Q. Is chiropractic different for everyone?

There are different techniques. The approach to an infant is a very unique, very gentle, finesse-oriented style of care. People who’ve had an adjustment as an adult are used to adjustments that are a little more firm. Last Friday, I had a patient who was 10 days old. That same week, I had a woman come into my office who’s 103 years old. The joy to me is the diversity.
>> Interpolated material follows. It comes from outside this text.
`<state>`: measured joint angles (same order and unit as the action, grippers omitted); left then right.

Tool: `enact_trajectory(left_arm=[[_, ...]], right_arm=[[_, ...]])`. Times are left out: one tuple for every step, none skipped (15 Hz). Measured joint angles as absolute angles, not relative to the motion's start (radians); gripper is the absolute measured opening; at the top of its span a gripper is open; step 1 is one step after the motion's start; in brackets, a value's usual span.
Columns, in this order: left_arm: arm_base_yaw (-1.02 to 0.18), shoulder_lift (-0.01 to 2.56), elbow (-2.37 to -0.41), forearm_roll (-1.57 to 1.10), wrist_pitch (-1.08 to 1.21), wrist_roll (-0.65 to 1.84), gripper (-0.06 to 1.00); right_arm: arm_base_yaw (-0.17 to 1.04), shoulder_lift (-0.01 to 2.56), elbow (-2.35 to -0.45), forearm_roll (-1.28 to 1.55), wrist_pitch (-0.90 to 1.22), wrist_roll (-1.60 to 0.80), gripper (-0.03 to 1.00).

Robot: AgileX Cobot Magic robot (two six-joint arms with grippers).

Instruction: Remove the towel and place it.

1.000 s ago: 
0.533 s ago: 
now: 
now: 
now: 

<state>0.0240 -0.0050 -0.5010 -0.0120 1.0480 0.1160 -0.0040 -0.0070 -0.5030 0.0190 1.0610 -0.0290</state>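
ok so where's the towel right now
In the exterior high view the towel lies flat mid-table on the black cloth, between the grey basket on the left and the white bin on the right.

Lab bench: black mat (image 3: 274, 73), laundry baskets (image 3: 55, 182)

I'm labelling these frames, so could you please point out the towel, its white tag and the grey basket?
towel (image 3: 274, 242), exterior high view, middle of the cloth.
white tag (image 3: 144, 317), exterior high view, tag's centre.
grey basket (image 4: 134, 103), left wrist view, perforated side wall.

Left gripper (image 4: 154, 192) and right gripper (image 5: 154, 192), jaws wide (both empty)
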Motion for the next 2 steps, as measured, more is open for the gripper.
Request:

For the same reasons chiropractic care can help children without doing things that would be aggressive or detrimental, that same approach works very well with a fragile, osteoporotic senior citizen.

Q. What would a pregnant woman generally benefit from as her body changes over time?

The first trimester, there very often are pregnancy concerns like nausea, appetite changes, fatigue, headaches. Most of what we would do technique-wise is not much different than what we would do if you were not pregnant.

At the halfway point, 20 weeks into pregnancy, more symptoms tend to emerge that are unique to pregnancy. There’s hormonal changes that are causing ligaments that support the spine to become more pliable. There is a tendency to feel as though adjustments are not holding as long, so getting care more often can be one of the complications. Symptom-wise, ranging from digestive issues – whether it’s heartburn, reflux, constipation – and musculoskeletal conditions tend to become more pronounced. There’s classic lower back or hip pain because you’re now growing in size, not just gaining weight but carrying weight in front of you. There’s also a 70 percent increase in blood flow. You’re producing way more blood to circulate through your body and those circulatory changes can cause things ranging from varicose veins – which can be painful in the legs – to hemorrhoids. They’re not on the tip of people’s tongues when thinking chiropractic but there are ways we can intercede.

Q. After a baby is born, how might an adjustment change not only for the mom but a newborn?

For mother and child, the process of labor and delivery is a very strenuous action, particularly for spinal health and pelvic alignment, there’s going to be some form of physical trauma that a mother has to recover from, making sure that as those ligaments begin to firm up that there is appropriate pelvic and spinal alignment. That’s an important check-in point. Some moms want to come in hours after delivery; others wait two or three weeks. There’s other priorities. In many cases, we’ve had the first child in the first couple of weeks. With traditional vaginal birth, where there’s a lot of cranial pressure on the newborn. Your skull is uniquely designed to adapt. There are cranial plates that haven fused, which allow the plates to overlap. There’s a lot of compression. The upper neck is an area we tend to work with in a very low-force, gentle way.